Tuesday, 1 October 2013

More miserly penny-pinching

I'm not naturally a miser - I love spending money, I just don't have a lot of it, what with responsibilities like house, mortgage, running a car, and then there's the four kids and the daily expenditure that goes along with that (though I don't begrudge or regret a penny of it). And you don't need me to tell you there's some kind of world wide recession going on and that just like our extremely sincere and trustworthy polititians have said, we're all in it together.So, in my efforts to demonstrate austerity, I sometimes have to resort to a bit of DIY.

It was about 25 years ago that I attended a museum exhibition in Manchester about the history of slavery, and whilst I found the whole thing eye-opening and very sobering, one of the things that really struck me was a collection of hand-made knives, mostly over-sized folders and balisong type affairs, all made very crudely from lengths of steel, some from steel rules and old saw blades. And while they were very basic and crudely made, out of necessity and their makers having to work with whatever was to hand, they were functioning and fit for purpose. I had always loved knives and it suddenly struck me that it was possible to make my own; that like the knives in the exhibition, they didn't have to have professional finishes or be polished within an inch of their lives, they just needed to be sharp and strong.

This was the beginning of a much later flirt with knife making and the origin of my attitude toward most things, including brick-laying, roofing, electrics, plumming and most other aspects of DIY, whereby I will look at something and say' "I think I could do that' and then give it a go. I remember when we decided our kitchen needed extending and although I had never laid a brick before, placed a roof tile, worked with RSJs or fitted a double-glazed window, I figured it must be common sense and if I took each bit a steep at a time, it probably couldn't go far wrong, and if it did, well then I could pay a professional to do it.

Anyway, I digress terribly. With my interest in crafts and green woodworking I often feel caught between the rock and a hard place which is the obsession with new and expensive kit and not having a lot of money to spend. I watched the video that Julian posted by Peter Galbert, whose blog I have followed for some time (though posts have been few and far between) and thought how much I would love to go on a chairmaking course and then collect together all the tools that would enable my success.

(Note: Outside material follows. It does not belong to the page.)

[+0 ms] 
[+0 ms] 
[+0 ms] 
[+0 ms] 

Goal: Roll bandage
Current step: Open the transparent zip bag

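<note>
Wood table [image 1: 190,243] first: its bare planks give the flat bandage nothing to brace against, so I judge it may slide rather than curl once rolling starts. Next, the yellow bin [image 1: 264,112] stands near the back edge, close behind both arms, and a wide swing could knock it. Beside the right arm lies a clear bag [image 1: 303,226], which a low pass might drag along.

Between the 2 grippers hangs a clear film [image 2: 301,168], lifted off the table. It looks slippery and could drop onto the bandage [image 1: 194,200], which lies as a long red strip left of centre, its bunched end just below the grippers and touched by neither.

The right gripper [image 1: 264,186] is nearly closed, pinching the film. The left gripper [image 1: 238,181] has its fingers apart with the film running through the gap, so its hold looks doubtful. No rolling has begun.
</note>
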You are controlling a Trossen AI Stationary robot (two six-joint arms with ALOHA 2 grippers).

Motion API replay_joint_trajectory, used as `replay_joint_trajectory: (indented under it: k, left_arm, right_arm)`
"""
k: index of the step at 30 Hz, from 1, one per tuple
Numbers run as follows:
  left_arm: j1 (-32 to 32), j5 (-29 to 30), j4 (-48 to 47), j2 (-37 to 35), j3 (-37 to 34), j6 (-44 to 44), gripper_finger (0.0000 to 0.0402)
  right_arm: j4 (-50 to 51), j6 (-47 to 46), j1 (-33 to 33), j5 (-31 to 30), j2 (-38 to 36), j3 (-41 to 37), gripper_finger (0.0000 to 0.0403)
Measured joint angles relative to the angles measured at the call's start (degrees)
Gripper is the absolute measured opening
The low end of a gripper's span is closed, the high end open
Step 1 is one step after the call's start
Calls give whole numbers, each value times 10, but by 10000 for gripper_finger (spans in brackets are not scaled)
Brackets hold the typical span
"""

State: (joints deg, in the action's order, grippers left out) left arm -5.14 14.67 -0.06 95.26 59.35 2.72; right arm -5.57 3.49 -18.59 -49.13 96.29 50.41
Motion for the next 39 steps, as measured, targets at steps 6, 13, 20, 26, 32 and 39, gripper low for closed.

But add it up, folks - specialist draw knives, inshaves, travishers, adzes, tennon cutters, etc, etc - it adds up to a fortune and for someone like me with only a casual interest (casual because time doesn't really allow for a serious foray into these crafts) it's just too much money.

So what's my point? Simple. I have been at a number of spoon carving events and seen at various times other carvers using a scorp - a sharpened ring of metal fixed to a handle for carving the bowl of a spoon.

I couldn't find a picture of someone using one for spoon carving, but it's essentially the same thing.

Do I need a scorp? Of course I don't. I have two perfectly good spoon knives, which is one more than I can use at any one time. But what has 'need' ever had to do with the aquisition of tools?

Having had a little go recently with Martin Damen's scorp, a tool with which he achieves some amazing results, I thought I should perhaps hace a go at making my own - or more accurately, at adapting a tool I bought from ebay some time ago. It looks (or should I say looked) like this when I first bought it.
It was listed as a farrier's loop, they still have them on there now, for trimming horse, sheep, pig and goat hooves. It cost me £8. When it came I realized it was no good for spoons due to the long neck and angle of the head. It might be ok for bowls, but it needed regrinding to put the grind on the outside, rather than the inside - at least that's what I figured from what I'd seen of other carving tools and my own experience with an adze that had an internal grind. So I put it away in the shed and forgot about it. Until this weekend.

So, I removed the head from the handle, started to grind the existing edge flat, then figured, why not just sharpen the outside of the other side of the ring. I also hammered on the neck to straighten it out, which would have worked much better if I'd heated it first, but I didn't have the time for that.

I was very pleased with the work I did on the grind - it is razor sharp.
I showed it to Ju and he pointed out that it was probably too thick and would foul my work and chatter when used for carving, so this morning I ground off the back of the head. And here is my finished article.

I've had a quick go with a bit of scrap wood and it carves fine. I suspect I may have made the neck too short now and if this turns out to be the case when I actually try carving a spoon, then I will re-handle it in order to expose a little more. Either way, in the tradition of those knives I saw in Manchester, it is sharp, practical and fit for purpose, and for £8 and a little time grinding, I'm happier than if I'd spent £50 plus on a Two Cherries scorp. I'll try it out this weekend and let you know how I get on.


  1. Love the post on adapting tools. I couldn't justify, or get away with because I'm married, the cost of buying an adze. So I resorted to adapting a cobblers hammer, and it works. It won't win any beauty prizes, but neither do my carvings, and for £9 I can't complain. Looking forward to seeing how it works.

    1. That's so cool, Rob.I'd love to see it? Send me a pick so I can put it on the blog - maybe with something you've managed to make with it?

  2. I did of course mean '....send me a pic...' as in picture, not pick as in pickaxe.

  3. Most of the things I make look like I've used a pick axe!